Un nouveau chapitre à l’UdeM

Avant de rejoindre les rangs de l’UdeM, Sylvain Baillet a contribué à mettre en place des programmes de magnétoencéphalographie à Paris, au Wisconsin et à l’Institut neurologique de Montréal. Il a aussi dirigé le McConnell Brain Imaging Centre, l’un des plus grands centres d’imagerie cérébrale au monde, puis occupé les fonctions de vice-doyen à la recherche et de professeur titulaire en neurologie, neurochirurgie et informatique à la Faculté de médecine et des sciences de la santé de l’Université McGill.

Aujourd’hui, il ouvre un nouveau chapitre à la Faculté de médecine de l’Université de Montréal. «Dans un contexte mondial de recherche biomédicale très compétitive, où les financements publics sont incertains, nous ne pouvons nous permettre d’agir en concurrents. Il faut bâtir des ponts entre nos universités et leurs grands centres de recherche», souligne-t-il.

Le Centre de recherche du CHUM, avec ses installations de pointe et son ancrage au cœur de Montréal, lui apparaît comme un terreau fertile. «Le Centre atteint un stade de maturité enthousiasmant. Je vais travailler pour qu’il assume pleinement son rôle de chef de file, au Québec comme à l’étranger, en misant sur une science citoyenne, avec les patients et leurs proches comme partenaires, et en l’ouvrant davantage à la ville et à ses habitants», poursuit-il.

Former la relève, toujours

Pour lui, la recherche représente l'une des plus belles aventures humaines, qu’il partage avec les étudiantes et étudiants de son laboratoire. «S’engager dans un projet de maîtrise ou de doctorat, c’est accepter une part de risque, confie-t-il. On ne sait jamais si le projet aboutira ni comment. C’est un acte de confiance mutuelle que de s’engager sur un chemin jamais entièrement tracé d’avance.»

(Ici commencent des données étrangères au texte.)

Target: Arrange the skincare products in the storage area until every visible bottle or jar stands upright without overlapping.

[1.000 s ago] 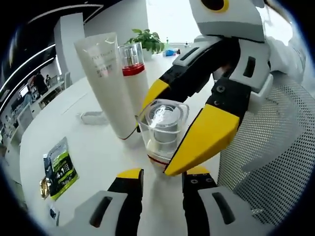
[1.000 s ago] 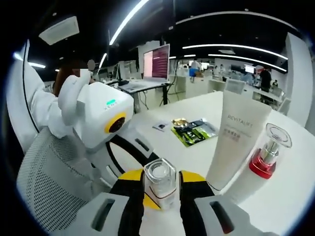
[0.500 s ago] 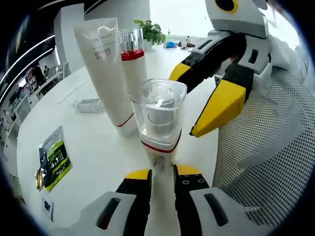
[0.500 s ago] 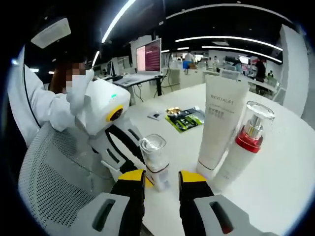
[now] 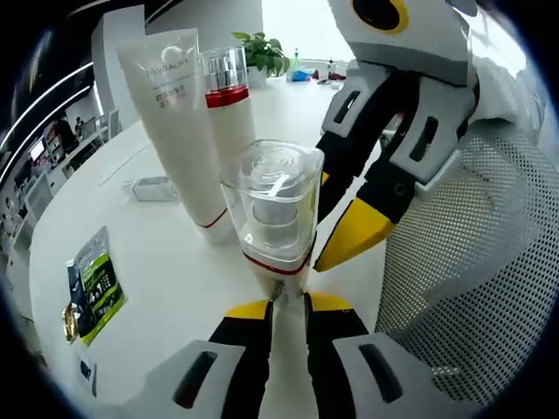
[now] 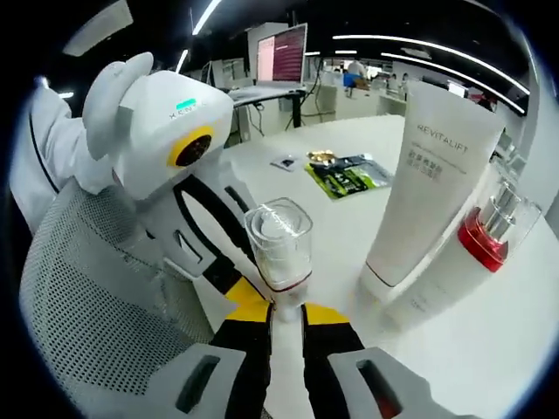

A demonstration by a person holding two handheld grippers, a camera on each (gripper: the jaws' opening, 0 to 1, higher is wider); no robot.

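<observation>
On the white worktop [image 5: 166,262], a small clear-capped pump bottle [image 5: 272,209] stands upright beside a white squeeze tube [image 5: 179,122] and a taller red-collared pump bottle [image 5: 229,109], both also upright and standing close together.

The left gripper [image 5: 286,307] has its fingers nearly pressed together just below the small bottle's base; whether they pinch the base cannot be told. The right gripper [image 6: 286,312] shows the same arrangement in the right gripper view: narrow gap, bottle base [image 6: 286,305] at the fingertips, contact uncertain.

Step in hand, as judged: final seating of the small bottle near the other two. All three products appear upright and non-overlapping, so the task looks close to done.

Next move calls for withdrawing both grippers straight back, without brushing the light, narrow-footed bottle, which would tip easily. A green sachet [image 5: 94,284] lies flat on the worktop, well apart.
</observation>
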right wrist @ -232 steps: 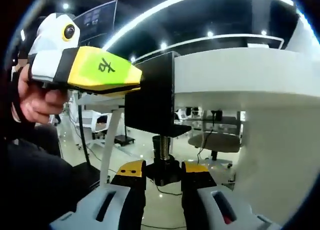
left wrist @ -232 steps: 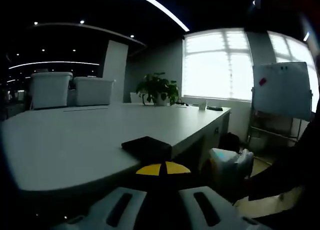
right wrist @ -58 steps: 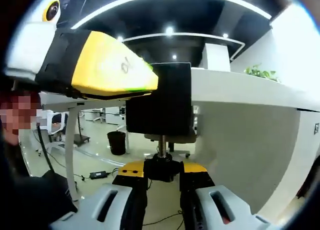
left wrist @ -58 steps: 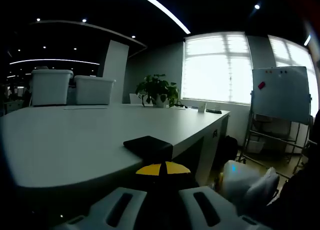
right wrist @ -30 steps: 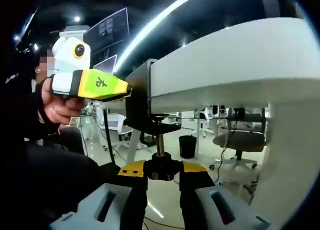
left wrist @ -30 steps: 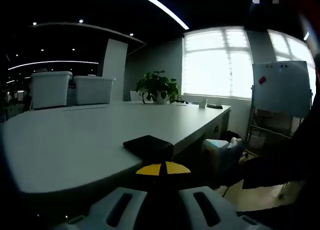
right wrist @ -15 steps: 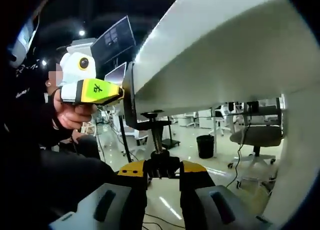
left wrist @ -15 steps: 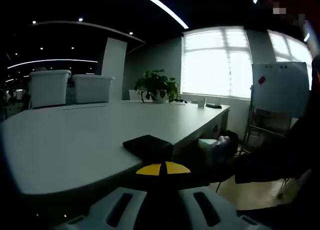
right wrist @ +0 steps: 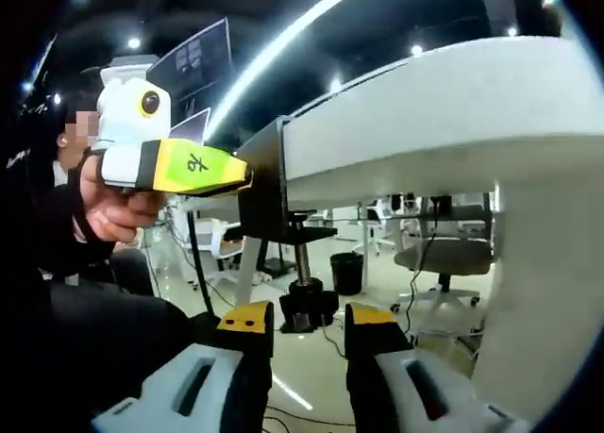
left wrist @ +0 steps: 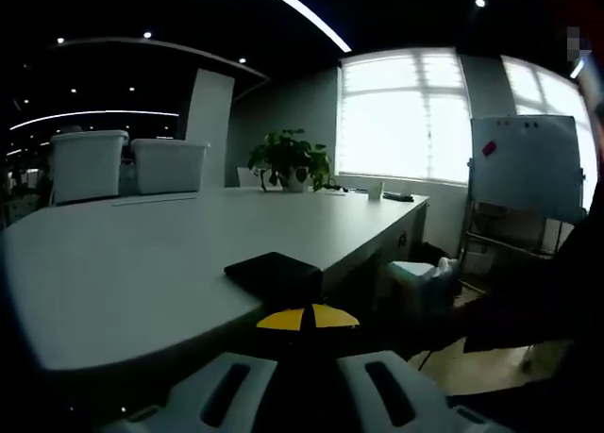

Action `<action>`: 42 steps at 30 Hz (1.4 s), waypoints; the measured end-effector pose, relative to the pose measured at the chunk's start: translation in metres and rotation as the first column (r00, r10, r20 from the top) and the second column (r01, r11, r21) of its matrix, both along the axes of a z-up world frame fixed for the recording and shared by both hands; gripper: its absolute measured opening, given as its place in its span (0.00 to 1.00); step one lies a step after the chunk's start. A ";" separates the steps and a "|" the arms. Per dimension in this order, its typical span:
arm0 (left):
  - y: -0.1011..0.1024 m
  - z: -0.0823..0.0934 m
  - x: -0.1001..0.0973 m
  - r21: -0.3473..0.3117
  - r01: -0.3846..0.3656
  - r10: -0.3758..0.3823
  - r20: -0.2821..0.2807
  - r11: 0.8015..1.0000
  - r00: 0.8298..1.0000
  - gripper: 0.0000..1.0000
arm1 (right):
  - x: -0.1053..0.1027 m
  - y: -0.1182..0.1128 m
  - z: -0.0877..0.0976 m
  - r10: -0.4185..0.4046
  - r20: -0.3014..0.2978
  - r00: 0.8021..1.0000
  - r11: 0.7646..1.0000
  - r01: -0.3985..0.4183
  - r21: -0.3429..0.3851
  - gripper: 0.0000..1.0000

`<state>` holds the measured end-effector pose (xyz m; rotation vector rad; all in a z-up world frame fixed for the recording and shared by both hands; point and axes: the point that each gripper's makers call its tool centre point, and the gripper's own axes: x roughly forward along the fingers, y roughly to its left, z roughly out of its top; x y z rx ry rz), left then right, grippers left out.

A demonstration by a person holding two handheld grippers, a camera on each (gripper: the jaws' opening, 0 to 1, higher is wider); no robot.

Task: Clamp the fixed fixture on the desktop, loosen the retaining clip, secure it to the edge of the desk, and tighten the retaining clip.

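Just ahead of my right claw (right wrist: pixel 300 322), between its two yellow-tipped jaws but clear of them, hangs the round black knob (right wrist: pixel 308 310) of the retaining clip's threaded screw (right wrist: pixel 302 265). The jaws stand parted with a visible gap to the knob on either side; they hold nothing. Above the screw, the black metal C-shaped fixture (right wrist: pixel 269 186) sits on the edge of the pale grey desk (right wrist: pixel 444 108), its pressure pad up under the desktop. To the left of my right claw, my left claw (right wrist: pixel 247 175), yellow-green with a white body, presses its tip against the fixture's outer face, a hand (right wrist: pixel 113 209) wrapped round its grip. Beyond my left claw's closed-together yellow tips (left wrist: pixel 308 317), the fixture's flat black top plate (left wrist: pixel 274 273) lies on the desktop (left wrist: pixel 142 263).
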<state>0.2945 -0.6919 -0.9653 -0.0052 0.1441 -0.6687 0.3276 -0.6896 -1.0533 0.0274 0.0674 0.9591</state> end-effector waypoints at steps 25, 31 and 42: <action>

Ce qui le réjouit le plus? Voir ses protégés gagner en assurance et en autonomie. «Le plus beau moment, c’est quand ils prennent le volant, qu’ils deviennent les vrais experts de leur sujet, et que moi je passe sur le siège arrière», indique-t-il. 

Avec la génération Z, ce rôle prend une dimension particulière. «C’est la génération de mes propres enfants, dit-il. Elle hérite d’un monde plein de défis ‒ climatiques, technologiques, géopolitiques. Si nous lui offrons des formations qui stimulent la créativité et l’esprit critique, elle saura inventer les solutions de demain. À nous de la soutenir avec humilité, plutôt que de la juger.»